§ **EXERCISE DESCRIPTION**: Could you give back the listing below exactly, every line included?
# # # # # # #
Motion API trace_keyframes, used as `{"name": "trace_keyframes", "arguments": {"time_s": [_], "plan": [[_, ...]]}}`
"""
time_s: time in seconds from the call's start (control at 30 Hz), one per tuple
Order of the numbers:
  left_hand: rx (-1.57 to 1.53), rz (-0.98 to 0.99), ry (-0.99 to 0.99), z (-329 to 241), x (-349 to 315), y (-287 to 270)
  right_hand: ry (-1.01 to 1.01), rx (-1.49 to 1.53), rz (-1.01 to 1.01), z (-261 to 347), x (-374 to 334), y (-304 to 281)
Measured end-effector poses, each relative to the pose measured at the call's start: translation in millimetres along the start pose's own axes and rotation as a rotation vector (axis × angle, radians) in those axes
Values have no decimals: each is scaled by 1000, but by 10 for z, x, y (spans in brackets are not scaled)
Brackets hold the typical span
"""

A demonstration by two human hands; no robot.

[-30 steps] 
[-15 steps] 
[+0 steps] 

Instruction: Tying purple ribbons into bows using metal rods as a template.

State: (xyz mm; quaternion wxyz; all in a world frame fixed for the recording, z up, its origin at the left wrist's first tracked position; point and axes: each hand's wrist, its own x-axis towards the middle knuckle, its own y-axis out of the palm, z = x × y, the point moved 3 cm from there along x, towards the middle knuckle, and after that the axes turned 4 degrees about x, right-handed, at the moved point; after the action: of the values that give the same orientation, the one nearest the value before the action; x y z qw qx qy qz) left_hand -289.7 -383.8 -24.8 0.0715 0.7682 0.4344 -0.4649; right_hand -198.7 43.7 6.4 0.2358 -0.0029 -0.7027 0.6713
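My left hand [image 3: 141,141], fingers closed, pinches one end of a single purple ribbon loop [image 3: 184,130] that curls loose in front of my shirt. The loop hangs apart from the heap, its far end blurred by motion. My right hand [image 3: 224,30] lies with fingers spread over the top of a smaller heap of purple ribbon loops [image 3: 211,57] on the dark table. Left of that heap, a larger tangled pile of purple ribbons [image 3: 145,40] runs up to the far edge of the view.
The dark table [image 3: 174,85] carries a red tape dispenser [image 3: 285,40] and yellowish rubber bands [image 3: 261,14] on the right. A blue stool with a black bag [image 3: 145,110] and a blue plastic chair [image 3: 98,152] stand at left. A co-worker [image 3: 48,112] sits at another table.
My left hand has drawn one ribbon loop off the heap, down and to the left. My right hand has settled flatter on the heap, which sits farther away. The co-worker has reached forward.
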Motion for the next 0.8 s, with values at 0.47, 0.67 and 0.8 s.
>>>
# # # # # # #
§ **SOLUTION TO THIS EXERCISE**:
Motion API trace_keyframes, used as `{"name": "trace_keyframes", "arguments": {"time_s": [_], "plan": [[_, ...]]}}`
"""
time_s: time in seconds from the call's start (control at 30 Hz), one per tuple
Order of the numbers:
  left_hand: rx (-1.57 to 1.53), rz (-0.98 to 0.99), ry (-0.99 to 0.99), z (-329 to 241), x (-349 to 315), y (-287 to 270)
  right_hand: ry (-1.01 to 1.01), rx (-1.49 to 1.53), rz (-1.01 to 1.01), z (-261 to 347), x (-374 to 334), y (-304 to 281)
Measured end-effector poses, each relative to the pose measured at the call's start: translation in millimetres along the start pose's own axes and rotation as a rotation vector (axis × angle, radians) in those axes
Values have no decimals: each is scaled by 1000, but by 10 for z, x, y (spans in brackets are not scaled)
Brackets hold the typical span
"""

A demonstration by two human hands; no robot.

[-30 steps] 
[-15 steps] 
[+0 steps] 

Instruction: Tying purple ribbons into bows using metal rods as a template.

State: (xyz mm; quaternion wxyz; all in a world frame fixed for the recording, z up, its origin at the left wrist's first tracked position; point and axes: each hand's wrist, its own x-axis towards the middle knuckle, its own y-axis out of the palm, z = x × y, the point moved 3 cm from there along x, towards the middle knuckle, and after that the axes turned 4 degrees about x, right-handed, at the moved point; after the action: of the values that give the same orientation, the one nearest the value before the action; x y z qw qx qy qz) left_hand -289.7 -383.8 -24.8 0.0715 0.7682 0.4344 -0.4649; right_hand -198.7 43.7 6.4 0.2358 -0.0029 -0.7027 0.6713
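My left hand [image 3: 141,141], fingers closed, pinches one end of a single purple ribbon loop [image 3: 184,130] that curls loose in front of my shirt. The loop hangs apart from the heap, its far end blurred by motion. My right hand [image 3: 224,30] lies with fingers spread over the top of a smaller heap of purple ribbon loops [image 3: 211,57] on the dark table. Left of that heap, a larger tangled pile of purple ribbons [image 3: 145,40] runs up to the far edge of the view.
The dark table [image 3: 174,85] carries a red tape dispenser [image 3: 285,40] and yellowish rubber bands [image 3: 261,14] on the right. A blue stool with a black bag [image 3: 145,110] and a blue plastic chair [image 3: 98,152] stand at left. A co-worker [image 3: 48,112] sits at another table.
My left hand has drawn one ribbon loop off the heap, down and to the left. My right hand has settled flatter on the heap, which sits farther away. The co-worker has reached forward.
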Motion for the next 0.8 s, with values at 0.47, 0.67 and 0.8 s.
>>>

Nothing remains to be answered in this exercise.